• WORK TASK:
Instruction for the entries that follow: retype exactly the lines from the line with "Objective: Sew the" to the line with "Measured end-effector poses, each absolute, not", both included, and omit all others.

*** EXCERPTED DATA ***

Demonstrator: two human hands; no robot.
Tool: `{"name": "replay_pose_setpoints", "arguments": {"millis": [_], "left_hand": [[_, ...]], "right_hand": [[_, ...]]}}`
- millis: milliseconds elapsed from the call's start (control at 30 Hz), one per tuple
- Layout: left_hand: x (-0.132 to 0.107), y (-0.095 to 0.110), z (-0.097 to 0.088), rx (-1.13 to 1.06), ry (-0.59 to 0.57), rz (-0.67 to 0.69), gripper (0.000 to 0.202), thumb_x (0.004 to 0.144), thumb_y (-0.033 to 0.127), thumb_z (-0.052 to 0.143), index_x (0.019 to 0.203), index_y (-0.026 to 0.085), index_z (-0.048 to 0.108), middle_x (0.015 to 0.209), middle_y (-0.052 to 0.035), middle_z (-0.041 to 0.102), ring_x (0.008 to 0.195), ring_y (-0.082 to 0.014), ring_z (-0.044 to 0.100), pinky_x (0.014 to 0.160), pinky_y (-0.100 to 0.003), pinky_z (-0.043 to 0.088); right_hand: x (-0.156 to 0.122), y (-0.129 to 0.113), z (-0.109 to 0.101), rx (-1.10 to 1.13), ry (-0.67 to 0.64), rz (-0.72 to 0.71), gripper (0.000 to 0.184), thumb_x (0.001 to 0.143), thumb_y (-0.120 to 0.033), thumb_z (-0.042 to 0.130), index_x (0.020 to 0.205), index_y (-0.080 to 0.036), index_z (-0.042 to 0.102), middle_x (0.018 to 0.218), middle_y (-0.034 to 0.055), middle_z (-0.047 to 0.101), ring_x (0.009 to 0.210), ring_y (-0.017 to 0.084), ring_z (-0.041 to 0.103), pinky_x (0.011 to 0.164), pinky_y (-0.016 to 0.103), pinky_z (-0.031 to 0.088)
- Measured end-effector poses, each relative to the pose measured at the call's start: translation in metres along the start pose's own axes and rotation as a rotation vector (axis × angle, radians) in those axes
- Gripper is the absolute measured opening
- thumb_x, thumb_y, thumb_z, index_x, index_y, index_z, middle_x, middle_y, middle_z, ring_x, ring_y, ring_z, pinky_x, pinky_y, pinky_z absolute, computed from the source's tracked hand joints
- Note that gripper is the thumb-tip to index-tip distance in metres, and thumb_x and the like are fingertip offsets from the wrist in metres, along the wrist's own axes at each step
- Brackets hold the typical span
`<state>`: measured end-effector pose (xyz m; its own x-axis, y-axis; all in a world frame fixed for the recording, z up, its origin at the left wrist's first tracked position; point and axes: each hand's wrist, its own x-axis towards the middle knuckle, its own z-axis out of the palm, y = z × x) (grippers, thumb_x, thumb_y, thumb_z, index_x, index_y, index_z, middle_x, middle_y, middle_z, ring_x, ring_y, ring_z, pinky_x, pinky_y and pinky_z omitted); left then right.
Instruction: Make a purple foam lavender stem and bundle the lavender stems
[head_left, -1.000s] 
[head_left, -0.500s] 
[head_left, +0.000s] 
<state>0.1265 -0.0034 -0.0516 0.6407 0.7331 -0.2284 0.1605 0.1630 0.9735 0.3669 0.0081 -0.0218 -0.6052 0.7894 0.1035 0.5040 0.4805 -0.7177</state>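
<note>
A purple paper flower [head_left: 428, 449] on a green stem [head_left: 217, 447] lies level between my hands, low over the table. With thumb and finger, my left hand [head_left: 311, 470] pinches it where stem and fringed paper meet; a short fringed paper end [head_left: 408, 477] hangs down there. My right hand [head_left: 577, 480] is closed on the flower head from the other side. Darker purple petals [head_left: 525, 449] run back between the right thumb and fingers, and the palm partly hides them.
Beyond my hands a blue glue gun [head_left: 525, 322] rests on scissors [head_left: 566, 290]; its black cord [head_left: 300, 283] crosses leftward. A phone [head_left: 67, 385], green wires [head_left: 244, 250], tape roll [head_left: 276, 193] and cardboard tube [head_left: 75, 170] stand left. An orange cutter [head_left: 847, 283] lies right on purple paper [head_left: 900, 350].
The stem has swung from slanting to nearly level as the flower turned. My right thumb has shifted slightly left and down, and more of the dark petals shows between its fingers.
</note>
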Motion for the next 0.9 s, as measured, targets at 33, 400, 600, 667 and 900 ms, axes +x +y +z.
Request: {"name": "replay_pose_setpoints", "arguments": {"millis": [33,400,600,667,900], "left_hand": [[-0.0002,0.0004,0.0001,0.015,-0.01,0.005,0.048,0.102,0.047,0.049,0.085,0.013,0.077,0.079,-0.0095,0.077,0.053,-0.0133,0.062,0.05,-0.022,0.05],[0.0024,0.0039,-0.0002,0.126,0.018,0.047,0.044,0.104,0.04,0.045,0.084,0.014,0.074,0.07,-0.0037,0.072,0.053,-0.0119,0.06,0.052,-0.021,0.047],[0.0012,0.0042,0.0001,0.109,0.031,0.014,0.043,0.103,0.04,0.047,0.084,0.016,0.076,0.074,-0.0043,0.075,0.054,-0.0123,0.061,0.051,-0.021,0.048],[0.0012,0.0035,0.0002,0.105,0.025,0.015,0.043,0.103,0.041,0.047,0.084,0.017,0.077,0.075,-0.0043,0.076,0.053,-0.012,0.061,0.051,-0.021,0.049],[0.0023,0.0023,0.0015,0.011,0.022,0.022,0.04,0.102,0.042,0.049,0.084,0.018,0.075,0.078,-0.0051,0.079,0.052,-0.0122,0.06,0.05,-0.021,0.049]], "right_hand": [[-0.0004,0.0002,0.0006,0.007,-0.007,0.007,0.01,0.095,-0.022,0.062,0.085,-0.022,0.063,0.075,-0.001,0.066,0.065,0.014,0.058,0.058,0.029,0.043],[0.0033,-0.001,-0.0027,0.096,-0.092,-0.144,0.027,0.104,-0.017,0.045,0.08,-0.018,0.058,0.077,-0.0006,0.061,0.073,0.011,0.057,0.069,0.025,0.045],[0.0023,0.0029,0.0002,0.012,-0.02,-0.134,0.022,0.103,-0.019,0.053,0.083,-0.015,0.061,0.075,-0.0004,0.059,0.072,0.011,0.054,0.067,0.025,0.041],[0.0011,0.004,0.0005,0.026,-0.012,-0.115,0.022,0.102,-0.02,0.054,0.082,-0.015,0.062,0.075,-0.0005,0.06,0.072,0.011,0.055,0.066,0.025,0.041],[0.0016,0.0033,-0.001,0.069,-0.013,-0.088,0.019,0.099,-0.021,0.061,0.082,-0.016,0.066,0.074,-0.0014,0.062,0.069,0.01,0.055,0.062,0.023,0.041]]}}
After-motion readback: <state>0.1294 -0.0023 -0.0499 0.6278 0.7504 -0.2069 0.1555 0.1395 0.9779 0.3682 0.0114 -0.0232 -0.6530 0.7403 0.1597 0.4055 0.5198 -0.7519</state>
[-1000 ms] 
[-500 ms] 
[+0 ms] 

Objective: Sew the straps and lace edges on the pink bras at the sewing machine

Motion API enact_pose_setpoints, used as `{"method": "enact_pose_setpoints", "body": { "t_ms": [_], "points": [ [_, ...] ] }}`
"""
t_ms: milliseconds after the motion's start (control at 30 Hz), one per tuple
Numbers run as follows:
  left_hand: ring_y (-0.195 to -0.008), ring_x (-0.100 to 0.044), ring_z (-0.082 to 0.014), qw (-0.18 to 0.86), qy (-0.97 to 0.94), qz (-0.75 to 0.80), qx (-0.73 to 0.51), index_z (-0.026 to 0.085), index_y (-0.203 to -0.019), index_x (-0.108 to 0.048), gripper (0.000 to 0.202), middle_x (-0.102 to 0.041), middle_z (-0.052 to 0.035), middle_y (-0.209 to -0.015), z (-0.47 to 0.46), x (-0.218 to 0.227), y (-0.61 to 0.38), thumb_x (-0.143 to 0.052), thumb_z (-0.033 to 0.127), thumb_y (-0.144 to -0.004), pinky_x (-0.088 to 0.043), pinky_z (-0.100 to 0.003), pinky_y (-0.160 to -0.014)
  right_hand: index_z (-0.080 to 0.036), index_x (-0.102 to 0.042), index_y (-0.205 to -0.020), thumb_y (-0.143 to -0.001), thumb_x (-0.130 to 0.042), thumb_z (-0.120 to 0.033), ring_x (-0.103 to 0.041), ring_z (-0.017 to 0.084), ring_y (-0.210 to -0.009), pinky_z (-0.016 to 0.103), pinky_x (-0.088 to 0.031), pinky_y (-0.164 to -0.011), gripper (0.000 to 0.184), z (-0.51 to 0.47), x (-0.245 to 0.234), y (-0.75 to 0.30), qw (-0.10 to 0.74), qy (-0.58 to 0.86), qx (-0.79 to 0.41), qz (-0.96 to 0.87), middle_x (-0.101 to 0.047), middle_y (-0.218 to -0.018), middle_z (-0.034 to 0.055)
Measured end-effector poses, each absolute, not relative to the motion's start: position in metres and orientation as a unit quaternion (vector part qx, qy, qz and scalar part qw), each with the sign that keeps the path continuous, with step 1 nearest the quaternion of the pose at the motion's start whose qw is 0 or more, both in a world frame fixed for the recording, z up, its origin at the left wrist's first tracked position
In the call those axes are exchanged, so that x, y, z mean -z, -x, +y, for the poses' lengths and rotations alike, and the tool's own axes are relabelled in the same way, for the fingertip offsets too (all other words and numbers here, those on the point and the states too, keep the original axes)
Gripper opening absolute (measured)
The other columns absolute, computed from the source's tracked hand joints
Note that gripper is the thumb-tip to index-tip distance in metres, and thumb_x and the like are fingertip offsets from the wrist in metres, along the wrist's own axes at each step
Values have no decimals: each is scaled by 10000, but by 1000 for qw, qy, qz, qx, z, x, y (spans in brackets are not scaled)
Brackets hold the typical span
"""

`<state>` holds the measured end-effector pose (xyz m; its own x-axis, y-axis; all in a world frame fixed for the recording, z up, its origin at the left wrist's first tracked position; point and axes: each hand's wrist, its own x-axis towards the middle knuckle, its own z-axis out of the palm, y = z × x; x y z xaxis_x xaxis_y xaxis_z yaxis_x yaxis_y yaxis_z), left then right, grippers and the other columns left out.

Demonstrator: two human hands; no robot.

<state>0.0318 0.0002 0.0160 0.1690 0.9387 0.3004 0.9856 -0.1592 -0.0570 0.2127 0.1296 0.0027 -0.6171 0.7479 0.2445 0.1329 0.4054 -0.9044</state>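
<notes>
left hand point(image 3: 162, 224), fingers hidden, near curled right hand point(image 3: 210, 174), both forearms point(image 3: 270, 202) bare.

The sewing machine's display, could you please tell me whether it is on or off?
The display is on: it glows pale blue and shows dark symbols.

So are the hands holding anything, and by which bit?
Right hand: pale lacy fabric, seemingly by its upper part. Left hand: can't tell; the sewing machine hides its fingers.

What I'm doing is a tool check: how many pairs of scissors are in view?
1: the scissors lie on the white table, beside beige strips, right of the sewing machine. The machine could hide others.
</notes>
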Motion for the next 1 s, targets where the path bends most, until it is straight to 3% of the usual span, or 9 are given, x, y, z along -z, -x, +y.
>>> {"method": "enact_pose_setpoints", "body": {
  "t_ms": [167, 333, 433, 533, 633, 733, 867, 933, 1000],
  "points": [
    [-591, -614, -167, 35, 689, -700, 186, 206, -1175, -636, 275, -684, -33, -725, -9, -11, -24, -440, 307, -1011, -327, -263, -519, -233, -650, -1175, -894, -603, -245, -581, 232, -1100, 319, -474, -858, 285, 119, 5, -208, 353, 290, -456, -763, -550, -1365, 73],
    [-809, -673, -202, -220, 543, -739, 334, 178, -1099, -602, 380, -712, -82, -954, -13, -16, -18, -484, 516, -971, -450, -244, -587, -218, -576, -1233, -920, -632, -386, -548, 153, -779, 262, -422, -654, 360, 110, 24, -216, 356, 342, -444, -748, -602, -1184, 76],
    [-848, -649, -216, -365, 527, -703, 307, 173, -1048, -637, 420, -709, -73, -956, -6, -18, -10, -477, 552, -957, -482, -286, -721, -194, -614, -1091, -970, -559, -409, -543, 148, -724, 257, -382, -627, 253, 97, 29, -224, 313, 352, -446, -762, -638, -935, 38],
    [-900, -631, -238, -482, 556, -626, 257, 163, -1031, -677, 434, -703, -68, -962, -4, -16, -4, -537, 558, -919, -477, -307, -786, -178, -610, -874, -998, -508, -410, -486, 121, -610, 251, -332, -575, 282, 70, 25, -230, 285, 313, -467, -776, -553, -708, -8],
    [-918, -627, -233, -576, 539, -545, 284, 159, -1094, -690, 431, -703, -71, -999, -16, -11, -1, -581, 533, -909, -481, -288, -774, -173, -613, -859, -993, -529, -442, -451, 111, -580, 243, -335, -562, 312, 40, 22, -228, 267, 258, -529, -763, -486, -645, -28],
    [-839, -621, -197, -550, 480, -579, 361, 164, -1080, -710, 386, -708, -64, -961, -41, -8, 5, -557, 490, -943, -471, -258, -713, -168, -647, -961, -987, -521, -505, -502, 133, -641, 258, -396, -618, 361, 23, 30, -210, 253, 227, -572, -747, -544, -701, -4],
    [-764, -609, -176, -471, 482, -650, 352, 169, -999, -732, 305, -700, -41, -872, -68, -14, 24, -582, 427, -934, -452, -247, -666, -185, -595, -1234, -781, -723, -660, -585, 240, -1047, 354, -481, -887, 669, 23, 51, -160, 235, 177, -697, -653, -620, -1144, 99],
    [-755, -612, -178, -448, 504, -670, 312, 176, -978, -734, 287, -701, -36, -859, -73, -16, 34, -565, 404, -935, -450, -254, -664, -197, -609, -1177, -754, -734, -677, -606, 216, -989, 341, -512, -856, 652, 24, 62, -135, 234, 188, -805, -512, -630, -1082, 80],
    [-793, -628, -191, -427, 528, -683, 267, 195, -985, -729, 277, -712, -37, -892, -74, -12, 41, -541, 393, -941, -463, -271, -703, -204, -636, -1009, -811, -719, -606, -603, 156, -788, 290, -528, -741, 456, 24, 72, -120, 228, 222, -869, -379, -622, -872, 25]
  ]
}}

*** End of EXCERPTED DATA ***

• RESPONSE FOR THIS EXERCISE:
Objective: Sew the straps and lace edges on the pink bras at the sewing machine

Motion API enact_pose_setpoints, used as `{"method": "enact_pose_setpoints", "body": { "t_ms": [_], "points": [ [_, ...] ] }}`
"""
t_ms: milliseconds after the motion's start (control at 30 Hz), one per tuple
Numbers run as follows:
  left_hand: ring_y (-0.195 to -0.008), ring_x (-0.100 to 0.044), ring_z (-0.082 to 0.014), qw (-0.18 to 0.86), qy (-0.97 to 0.94), qz (-0.75 to 0.80), qx (-0.73 to 0.51), index_z (-0.026 to 0.085), index_y (-0.203 to -0.019), index_x (-0.108 to 0.048), gripper (0.000 to 0.202), middle_x (-0.102 to 0.041), middle_z (-0.052 to 0.035), middle_y (-0.209 to -0.015), z (-0.47 to 0.46), x (-0.218 to 0.227), y (-0.61 to 0.38), thumb_x (-0.143 to 0.052), thumb_z (-0.033 to 0.127), thumb_y (-0.144 to -0.004), pinky_x (-0.088 to 0.043), pinky_z (-0.100 to 0.003), pinky_y (-0.160 to -0.014)
  right_hand: index_z (-0.080 to 0.036), index_x (-0.102 to 0.042), index_y (-0.205 to -0.020), thumb_y (-0.143 to -0.001), thumb_x (-0.130 to 0.042), thumb_z (-0.120 to 0.033), ring_x (-0.103 to 0.041), ring_z (-0.017 to 0.084), ring_y (-0.210 to -0.009), pinky_z (-0.016 to 0.103), pinky_x (-0.088 to 0.031), pinky_y (-0.164 to -0.011), gripper (0.000 to 0.184), z (-0.51 to 0.47), x (-0.245 to 0.234), y (-0.75 to 0.30), qw (-0.10 to 0.74), qy (-0.58 to 0.86), qx (-0.79 to 0.41), qz (-0.96 to 0.87), middle_x (-0.101 to 0.047), middle_y (-0.218 to -0.018), middle_z (-0.034 to 0.055)
Measured end-effector poses, each absolute, not relative to the motion's start: position in metres and orientation as a unit quaternion (vector part qx, qy, qz and scalar part qw), each with the sign that keeps the path continuous, with step 1 nearest the quaternion of the pose at the motion's start whose qw is 0 or more, both in a world frame fixed for the recording, z up, its origin at the left wrist's first tracked position

No additional work is needed on this exercise.